# DATA
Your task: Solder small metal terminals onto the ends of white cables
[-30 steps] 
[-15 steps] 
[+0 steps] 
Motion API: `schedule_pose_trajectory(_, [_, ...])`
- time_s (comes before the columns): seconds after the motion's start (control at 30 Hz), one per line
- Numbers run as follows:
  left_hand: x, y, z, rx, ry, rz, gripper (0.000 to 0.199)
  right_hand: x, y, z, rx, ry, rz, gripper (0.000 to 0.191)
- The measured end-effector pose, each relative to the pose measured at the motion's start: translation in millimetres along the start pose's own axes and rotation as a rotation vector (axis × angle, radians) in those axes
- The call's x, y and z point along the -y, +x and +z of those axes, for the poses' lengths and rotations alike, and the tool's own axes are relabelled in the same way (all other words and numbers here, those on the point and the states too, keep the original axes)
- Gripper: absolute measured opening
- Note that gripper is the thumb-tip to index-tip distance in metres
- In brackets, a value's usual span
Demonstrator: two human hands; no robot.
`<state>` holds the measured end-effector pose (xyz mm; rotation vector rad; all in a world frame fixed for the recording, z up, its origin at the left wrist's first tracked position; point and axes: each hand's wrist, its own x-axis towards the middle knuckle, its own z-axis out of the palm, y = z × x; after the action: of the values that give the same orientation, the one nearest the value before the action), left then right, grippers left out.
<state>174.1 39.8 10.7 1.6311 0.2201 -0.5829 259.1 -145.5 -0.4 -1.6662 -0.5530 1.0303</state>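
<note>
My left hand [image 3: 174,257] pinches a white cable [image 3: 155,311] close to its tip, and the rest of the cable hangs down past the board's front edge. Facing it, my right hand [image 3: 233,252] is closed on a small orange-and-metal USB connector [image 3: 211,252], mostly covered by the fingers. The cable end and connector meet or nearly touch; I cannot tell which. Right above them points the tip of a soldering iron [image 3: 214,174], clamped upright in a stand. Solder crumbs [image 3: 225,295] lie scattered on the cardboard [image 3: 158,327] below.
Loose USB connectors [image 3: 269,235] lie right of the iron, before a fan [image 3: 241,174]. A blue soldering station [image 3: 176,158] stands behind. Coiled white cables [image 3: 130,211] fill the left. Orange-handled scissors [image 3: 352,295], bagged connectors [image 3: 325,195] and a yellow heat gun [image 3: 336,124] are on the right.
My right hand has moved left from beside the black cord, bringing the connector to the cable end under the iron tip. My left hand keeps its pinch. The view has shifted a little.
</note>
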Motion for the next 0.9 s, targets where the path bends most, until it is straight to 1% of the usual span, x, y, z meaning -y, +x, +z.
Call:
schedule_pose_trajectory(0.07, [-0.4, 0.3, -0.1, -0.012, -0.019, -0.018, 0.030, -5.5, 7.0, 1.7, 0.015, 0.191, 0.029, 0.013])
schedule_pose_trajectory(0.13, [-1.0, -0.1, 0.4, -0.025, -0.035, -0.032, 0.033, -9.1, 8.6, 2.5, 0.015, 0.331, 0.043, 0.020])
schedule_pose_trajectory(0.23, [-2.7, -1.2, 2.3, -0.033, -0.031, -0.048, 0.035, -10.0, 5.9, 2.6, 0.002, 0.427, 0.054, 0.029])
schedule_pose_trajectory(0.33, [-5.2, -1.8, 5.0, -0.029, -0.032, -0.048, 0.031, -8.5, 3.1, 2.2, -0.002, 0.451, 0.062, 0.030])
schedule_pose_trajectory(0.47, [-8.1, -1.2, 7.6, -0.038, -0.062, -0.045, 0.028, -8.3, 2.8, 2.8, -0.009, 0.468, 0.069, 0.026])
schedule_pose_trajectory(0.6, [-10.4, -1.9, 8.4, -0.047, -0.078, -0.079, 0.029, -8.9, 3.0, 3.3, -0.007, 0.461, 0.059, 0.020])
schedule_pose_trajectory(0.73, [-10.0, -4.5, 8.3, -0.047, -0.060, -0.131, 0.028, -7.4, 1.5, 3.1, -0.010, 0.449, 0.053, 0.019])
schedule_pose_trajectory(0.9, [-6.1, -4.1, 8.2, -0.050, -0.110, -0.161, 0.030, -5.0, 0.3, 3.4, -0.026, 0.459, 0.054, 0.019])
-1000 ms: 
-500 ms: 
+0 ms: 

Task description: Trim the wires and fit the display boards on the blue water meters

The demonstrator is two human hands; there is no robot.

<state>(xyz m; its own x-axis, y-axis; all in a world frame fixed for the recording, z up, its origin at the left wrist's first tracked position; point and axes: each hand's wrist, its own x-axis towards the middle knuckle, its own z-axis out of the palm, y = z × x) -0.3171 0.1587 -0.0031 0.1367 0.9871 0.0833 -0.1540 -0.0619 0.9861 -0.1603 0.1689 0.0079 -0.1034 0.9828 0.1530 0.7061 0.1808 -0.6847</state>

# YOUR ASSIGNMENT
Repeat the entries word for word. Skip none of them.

# FINISHED TASK
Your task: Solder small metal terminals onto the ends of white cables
[-30 steps] 
[-15 steps] 
[+0 steps] 
Motion API: `schedule_pose_trajectory(_, [_, ...])`
- time_s (comes before the columns): seconds after the motion's start (control at 30 Hz), one per line
- Numbers run as follows:
  left_hand: x, y, z, rx, ry, rz, gripper (0.000 to 0.199)
  right_hand: x, y, z, rx, ry, rz, gripper (0.000 to 0.191)
- The measured end-effector pose, each relative to the pose measured at the motion's start: translation in millimetres along the start pose's own axes and rotation as a rotation vector (axis × angle, radians) in those axes
- The call's x, y and z point along the -y, +x and +z of those axes, for the poses' lengths and rotations alike, and the tool's own axes are relabelled in the same way (all other words and numbers here, those on the point and the states too, keep the original axes)
- Gripper: absolute measured opening
- Note that gripper is the thumb-tip to index-tip distance in metres
- In brackets, a value's usual span
Demonstrator: two human hands; no robot.
`<state>` holds the measured end-effector pose (xyz mm; rotation vector rad; all in a world frame fixed for the recording, z up, its origin at the left wrist's first tracked position; point and axes: each hand's wrist, its own x-axis towards the middle knuckle, its own z-axis out of the palm, y = z × x; after the action: of the values that give the same orientation, the one nearest the value before the action), left then right, grippers left out.
<state>174.1 39.8 10.7 1.6311 0.2201 -0.5829 259.1 -145.5 -0.4 -1.6662 -0.5530 1.0303</state>
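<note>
My left hand [image 3: 174,257] pinches a white cable [image 3: 155,311] close to its tip, and the rest of the cable hangs down past the board's front edge. Facing it, my right hand [image 3: 233,252] is closed on a small orange-and-metal USB connector [image 3: 211,252], mostly covered by the fingers. The cable end and connector meet or nearly touch; I cannot tell which. Right above them points the tip of a soldering iron [image 3: 214,174], clamped upright in a stand. Solder crumbs [image 3: 225,295] lie scattered on the cardboard [image 3: 158,327] below.
Loose USB connectors [image 3: 269,235] lie right of the iron, before a fan [image 3: 241,174]. A blue soldering station [image 3: 176,158] stands behind. Coiled white cables [image 3: 130,211] fill the left. Orange-handled scissors [image 3: 352,295], bagged connectors [image 3: 325,195] and a yellow heat gun [image 3: 336,124] are on the right.
My right hand has moved left from beside the black cord, bringing the connector to the cable end under the iron tip. My left hand keeps its pinch. The view has shifted a little.
</note>
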Motion for the next 0.9 s, targets where the path bends most, until it is straight to 1% of the usual span, x, y, z meaning -y, +x, +z.
Call:
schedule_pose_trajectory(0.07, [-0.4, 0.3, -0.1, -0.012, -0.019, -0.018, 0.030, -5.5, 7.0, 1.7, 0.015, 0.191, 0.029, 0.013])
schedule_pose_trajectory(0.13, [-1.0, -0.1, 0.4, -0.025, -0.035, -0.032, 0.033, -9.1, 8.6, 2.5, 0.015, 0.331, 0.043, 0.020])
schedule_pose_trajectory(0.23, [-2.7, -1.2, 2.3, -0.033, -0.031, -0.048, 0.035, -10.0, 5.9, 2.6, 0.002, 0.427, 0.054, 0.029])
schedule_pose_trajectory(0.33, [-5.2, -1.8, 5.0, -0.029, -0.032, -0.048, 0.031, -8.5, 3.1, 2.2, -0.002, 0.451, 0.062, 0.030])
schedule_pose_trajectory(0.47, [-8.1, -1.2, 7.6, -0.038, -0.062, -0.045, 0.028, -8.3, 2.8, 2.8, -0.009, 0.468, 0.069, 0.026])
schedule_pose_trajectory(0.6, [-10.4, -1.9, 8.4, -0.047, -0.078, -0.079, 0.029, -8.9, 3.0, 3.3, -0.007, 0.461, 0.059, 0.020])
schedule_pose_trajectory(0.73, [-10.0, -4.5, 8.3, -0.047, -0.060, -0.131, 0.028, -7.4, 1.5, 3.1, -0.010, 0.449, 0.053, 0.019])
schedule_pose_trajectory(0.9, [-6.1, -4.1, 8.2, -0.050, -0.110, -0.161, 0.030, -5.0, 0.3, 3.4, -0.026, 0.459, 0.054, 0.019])
-1000 ms: 
-500 ms: 
+0 ms: 

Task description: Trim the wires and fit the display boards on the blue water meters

The demonstrator is two human hands; there is no robot.

<state>(xyz m; its own x-axis, y-axis; all in a world frame fixed for the recording, z up, its origin at the left wrist's first tracked position; point and axes: each hand's wrist, its own x-axis towards the middle knuckle, its own z-axis out of the palm, y = z × x) -0.3171 0.1587 -0.0031 0.1367 0.9871 0.0833 -0.1540 -0.0619 0.9861 -0.1603 0.1689 0.0079 -0.1034 0.9828 0.1530 0.7061 0.1808 -0.6847</state>

As written, the answer is complete.